Please restate the data below word for word, omitting all images.

------

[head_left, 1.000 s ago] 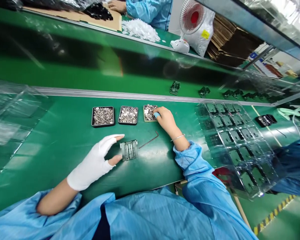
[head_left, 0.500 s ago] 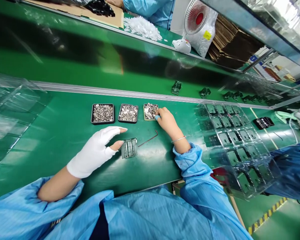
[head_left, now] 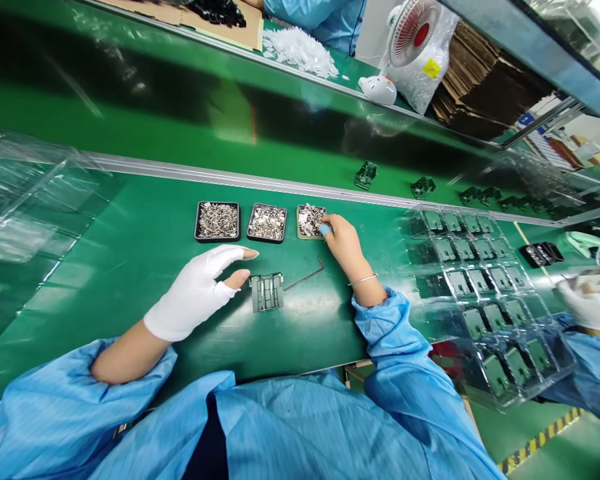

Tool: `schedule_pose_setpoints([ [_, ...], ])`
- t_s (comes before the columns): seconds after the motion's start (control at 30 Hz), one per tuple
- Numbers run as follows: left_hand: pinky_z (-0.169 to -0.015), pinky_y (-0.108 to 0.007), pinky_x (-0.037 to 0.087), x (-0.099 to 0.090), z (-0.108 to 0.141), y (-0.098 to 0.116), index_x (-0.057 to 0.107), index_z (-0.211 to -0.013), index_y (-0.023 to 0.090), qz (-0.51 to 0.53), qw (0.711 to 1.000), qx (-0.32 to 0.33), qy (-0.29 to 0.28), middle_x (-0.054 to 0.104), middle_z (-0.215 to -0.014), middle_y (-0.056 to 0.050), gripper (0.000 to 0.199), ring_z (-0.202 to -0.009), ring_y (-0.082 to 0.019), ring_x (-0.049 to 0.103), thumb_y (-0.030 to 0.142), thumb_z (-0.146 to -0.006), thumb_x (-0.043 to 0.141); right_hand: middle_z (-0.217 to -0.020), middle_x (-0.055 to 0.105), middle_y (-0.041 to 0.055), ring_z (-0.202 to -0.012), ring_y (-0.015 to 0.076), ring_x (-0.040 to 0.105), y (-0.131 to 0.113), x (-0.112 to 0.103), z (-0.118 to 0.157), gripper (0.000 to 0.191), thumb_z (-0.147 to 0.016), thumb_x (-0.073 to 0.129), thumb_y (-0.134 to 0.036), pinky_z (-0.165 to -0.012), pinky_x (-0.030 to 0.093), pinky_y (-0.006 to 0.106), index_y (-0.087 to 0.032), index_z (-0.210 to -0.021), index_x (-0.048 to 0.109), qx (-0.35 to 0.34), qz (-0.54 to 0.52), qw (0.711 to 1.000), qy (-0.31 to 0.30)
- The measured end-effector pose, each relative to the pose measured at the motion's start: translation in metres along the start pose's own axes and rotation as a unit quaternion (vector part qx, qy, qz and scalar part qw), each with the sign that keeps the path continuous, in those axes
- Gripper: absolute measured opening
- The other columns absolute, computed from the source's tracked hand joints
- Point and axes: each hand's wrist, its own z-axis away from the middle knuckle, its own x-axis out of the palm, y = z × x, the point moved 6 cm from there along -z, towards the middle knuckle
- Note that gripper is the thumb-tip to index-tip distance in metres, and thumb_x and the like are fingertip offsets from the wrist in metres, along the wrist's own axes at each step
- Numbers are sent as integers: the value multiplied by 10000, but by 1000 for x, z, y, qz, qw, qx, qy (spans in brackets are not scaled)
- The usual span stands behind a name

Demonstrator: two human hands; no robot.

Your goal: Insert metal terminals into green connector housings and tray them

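Could shove the metal frame (head_left: 267, 293) askew by closing the left hand (head_left: 195, 290) carelessly: gloved in white, spread wide between thumb and finger, gripping nothing, just at the frame's left edge (cannot tell if touching). Could knock the bent key (head_left: 305, 279), lying just right of the frame, with a low sweep of the right sleeve (head_left: 387, 320). Farther right, could spill small metal pieces (head_left: 310, 217) over the far right tray's rim (head_left: 307, 238) through a loose pinch of the right hand (head_left: 344, 240), bare, nearly closed, at that rim; cannot tell whether holding a piece. As for the frame: lying flat on the green table (head_left: 300, 343), nearer than the trays, grey-green, squarish, with shiny bars running side by side.
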Motion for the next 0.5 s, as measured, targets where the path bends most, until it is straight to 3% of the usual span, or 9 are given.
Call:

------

(TASK RESULT)
[head_left, 1.000 s ago] 
[head_left, 0.500 s ago] 
[head_left, now] 

Tool: `schedule_pose_setpoints([ [_, ...], ])`
- t_s (comes before the columns): seconds after the motion's start (control at 30 Hz), one per tuple
- Numbers run as follows: left_hand: pinky_z (-0.169 to -0.015), pinky_y (-0.108 to 0.007), pinky_x (-0.037 to 0.087), x (-0.099 to 0.090), z (-0.108 to 0.141), y (-0.098 to 0.116), index_x (-0.057 to 0.107), index_z (-0.211 to -0.013), index_y (-0.023 to 0.090), qz (-0.51 to 0.53), qw (0.711 to 1.000), qx (-0.32 to 0.33), qy (-0.29 to 0.28), middle_x (-0.054 to 0.104), middle_z (-0.215 to -0.014), middle_y (-0.056 to 0.050), gripper (0.000 to 0.199), ring_z (-0.202 to -0.009), ring_y (-0.082 to 0.019), ring_x (-0.049 to 0.103), thumb_y (-0.030 to 0.142), thumb_z (-0.146 to -0.006), thumb_x (-0.043 to 0.141); right_hand: middle_z (-0.217 to -0.020), middle_x (-0.055 to 0.105), middle_y (-0.041 to 0.055), ring_z (-0.202 to -0.012), ring_y (-0.015 to 0.076), ring_x (-0.040 to 0.105), y (-0.131 to 0.113), x (-0.112 to 0.103), z (-0.118 to 0.157), gripper (0.000 to 0.191), thumb_z (-0.147 to 0.016), thumb_x (-0.073 to 0.129), thumb_y (-0.134 to 0.036), pinky_z (-0.165 to -0.012), pinky_x (-0.030 to 0.093), pinky_y (-0.006 to 0.106), index_y (-0.087 to 0.032), index_z (-0.210 to -0.021), index_x (-0.048 to 0.109), qx (-0.35 to 0.34), qz (-0.54 to 0.52), qw (0.711 to 1.000), qy (-0.31 to 0.30)
- The measured end-effector pose, each relative to the pose measured at the motion's start: translation in metres along the start pose's own axes and rotation as a unit quaternion (vector part qx, qy, qz and scalar part qw), each with the sign that keeps the path continuous, in those axes
- Gripper: absolute measured opening
- The other columns absolute, computed from the source's tracked hand joints
- Point and axes: each hand's wrist, its own z-axis away from the middle knuckle, its own x-axis out of the palm, y = z × x, the point moved 6 cm from there along -z, towards the middle knuckle
- Note that gripper is the thumb-tip to index-tip distance in metres, and thumb_x and the like are fingertip offsets from the wrist in metres, along the wrist's own axes at each step
- Numbers are sent as integers: the value multiplied by 10000, but by 1000 for x, z, y, qz, qw, qx, qy (spans in brackets are not scaled)
- The usual span stands behind a name

Demonstrator: two human hands; no robot.

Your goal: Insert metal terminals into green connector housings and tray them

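Could shove the metal frame (head_left: 267, 293) askew by closing the left hand (head_left: 195, 290) carelessly: gloved in white, spread wide between thumb and finger, gripping nothing, just at the frame's left edge (cannot tell if touching). Could knock the bent key (head_left: 305, 279), lying just right of the frame, with a low sweep of the right sleeve (head_left: 387, 320). Farther right, could spill small metal pieces (head_left: 310, 217) over the far right tray's rim (head_left: 307, 238) through a loose pinch of the right hand (head_left: 344, 240), bare, nearly closed, at that rim; cannot tell whether holding a piece. As for the frame: lying flat on the green table (head_left: 300, 343), nearer than the trays, grey-green, squarish, with shiny bars running side by side.
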Motion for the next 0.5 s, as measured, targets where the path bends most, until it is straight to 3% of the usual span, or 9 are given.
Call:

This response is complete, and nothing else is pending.